A partilha de bens após a morte de um indivíduo levanta diversas questões jurídicas, principalmente no que tange à responsabilidade pelas dívidas do de cujus. Dentre essas questões, destaca-se a discussão sobre a legitimidade passiva da meeira, especialmente em situações em que o crédito repercutiu diretamente no patrimônio comum do casal. Este artigo busca explorar esse tema, apresentando argumentações doutrinárias e jurisprudenciais.

O espólio e a transferência de responsabilidade após a partilha

De acordo com o artigo 1.784 do Código Civil, com a abertura da sucessão, a herança transmite-se de imediato aos herdeiros. Contudo, o aperfeiçoamento da transmissão demanda a realização do inventário, que culmina na partilha dos bens. Durante esse período, o espólio é representado pelo inventariante e responde por dívidas do falecido até a ultimação da partilha.

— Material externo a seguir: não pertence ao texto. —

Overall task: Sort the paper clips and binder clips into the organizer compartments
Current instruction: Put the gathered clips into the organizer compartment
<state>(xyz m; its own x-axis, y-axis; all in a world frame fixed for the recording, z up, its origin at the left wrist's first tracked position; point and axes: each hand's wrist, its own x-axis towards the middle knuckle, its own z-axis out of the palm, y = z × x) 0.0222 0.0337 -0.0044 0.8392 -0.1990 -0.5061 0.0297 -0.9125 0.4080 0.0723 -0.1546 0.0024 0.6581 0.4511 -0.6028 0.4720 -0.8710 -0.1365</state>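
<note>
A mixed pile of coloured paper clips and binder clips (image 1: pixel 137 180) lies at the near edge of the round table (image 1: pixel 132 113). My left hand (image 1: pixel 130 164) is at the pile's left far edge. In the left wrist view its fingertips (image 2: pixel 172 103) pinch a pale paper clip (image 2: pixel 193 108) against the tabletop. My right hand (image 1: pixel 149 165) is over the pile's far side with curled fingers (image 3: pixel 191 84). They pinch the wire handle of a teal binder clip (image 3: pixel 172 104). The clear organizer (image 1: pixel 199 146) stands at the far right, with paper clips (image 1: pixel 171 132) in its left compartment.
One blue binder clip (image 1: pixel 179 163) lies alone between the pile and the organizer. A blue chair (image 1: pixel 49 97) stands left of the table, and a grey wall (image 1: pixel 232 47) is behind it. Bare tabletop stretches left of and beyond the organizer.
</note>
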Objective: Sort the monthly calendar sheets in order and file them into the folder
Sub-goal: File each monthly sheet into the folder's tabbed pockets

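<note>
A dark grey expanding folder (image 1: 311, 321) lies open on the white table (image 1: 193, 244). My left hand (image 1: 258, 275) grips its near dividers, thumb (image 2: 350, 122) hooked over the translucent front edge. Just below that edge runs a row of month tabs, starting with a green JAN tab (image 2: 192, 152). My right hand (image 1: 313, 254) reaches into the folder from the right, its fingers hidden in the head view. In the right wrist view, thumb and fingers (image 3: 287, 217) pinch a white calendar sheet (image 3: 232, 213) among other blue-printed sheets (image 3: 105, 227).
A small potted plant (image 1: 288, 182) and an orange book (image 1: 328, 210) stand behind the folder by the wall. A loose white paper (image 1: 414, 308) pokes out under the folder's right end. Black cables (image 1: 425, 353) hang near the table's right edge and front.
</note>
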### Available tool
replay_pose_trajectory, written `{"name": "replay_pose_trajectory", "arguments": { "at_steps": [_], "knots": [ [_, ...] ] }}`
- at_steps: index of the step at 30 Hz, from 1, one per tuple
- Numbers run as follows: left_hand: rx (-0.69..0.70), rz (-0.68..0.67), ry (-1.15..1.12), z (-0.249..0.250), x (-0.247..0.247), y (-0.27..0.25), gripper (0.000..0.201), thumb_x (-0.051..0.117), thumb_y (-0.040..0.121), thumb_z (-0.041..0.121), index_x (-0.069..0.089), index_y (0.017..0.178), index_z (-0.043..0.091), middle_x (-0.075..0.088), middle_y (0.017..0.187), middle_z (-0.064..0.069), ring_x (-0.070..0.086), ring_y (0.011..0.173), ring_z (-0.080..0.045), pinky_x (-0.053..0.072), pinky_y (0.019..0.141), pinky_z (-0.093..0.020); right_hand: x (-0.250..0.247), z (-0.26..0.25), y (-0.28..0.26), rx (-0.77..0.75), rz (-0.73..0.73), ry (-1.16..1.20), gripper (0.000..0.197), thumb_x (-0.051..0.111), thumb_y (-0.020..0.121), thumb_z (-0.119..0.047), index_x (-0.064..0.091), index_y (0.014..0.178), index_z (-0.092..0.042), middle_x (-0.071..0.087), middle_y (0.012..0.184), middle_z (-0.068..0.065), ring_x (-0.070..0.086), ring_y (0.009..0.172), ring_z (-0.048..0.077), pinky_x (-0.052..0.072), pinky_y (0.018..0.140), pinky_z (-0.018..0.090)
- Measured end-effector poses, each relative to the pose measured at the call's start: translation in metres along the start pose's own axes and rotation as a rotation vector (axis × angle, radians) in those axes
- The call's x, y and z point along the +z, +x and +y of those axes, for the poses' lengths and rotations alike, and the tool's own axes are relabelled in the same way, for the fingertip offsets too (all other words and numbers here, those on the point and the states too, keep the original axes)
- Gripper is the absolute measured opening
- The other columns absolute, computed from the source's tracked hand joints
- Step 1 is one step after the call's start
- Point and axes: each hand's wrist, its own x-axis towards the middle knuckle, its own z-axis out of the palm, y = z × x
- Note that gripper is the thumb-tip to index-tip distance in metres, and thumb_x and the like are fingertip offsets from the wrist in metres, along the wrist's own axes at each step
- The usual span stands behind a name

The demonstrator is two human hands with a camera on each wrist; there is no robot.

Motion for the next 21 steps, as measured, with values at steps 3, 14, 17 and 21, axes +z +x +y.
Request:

Encerrada a partilha, cessa a existência jurídica do espólio como entidade autônoma, passando os herdeiros a responder individualmente pelas obrigações deixadas pelo de cujus, na proporção dos quinhões recebidos. Nesse contexto, a posição da meeira requer análise cuidadosa, especialmente porque, em muitos casos, ela não é considerada herdeira, mas apenas titular da meação.

A legitimidade passiva do meeiro

Nos termos do artigo 1.664 do Código Civil, no regime de comunhão parcial de bens, as dívidas contraídas pelo casal ou em benefício do patrimônio comum recaem solidariamente sobre ambos os cônjuges ou companheiros. Assim, se o crédito obtido pelo falecido beneficiou o patrimônio partilhado, há fundamento para sustentar a legitimidade passiva da meeira.

Todavia, essa questão não é pacífica. Jurisprudências recentes indicam que, encerrada a partilha, o meeiro não possui legitimidade para responder por dívidas do espólio, salvo se comprovado que o crédito repercutiu diretamente no patrimônio comum do casal. Um exemplo emblemático é o Acórdão 1.768.212, do Tribunal de Justiça do Distrito Federal e Territórios, que reafirmou a ilegitimidade da meeira para responder por dívidas após a partilha, salvo situações excepcionais.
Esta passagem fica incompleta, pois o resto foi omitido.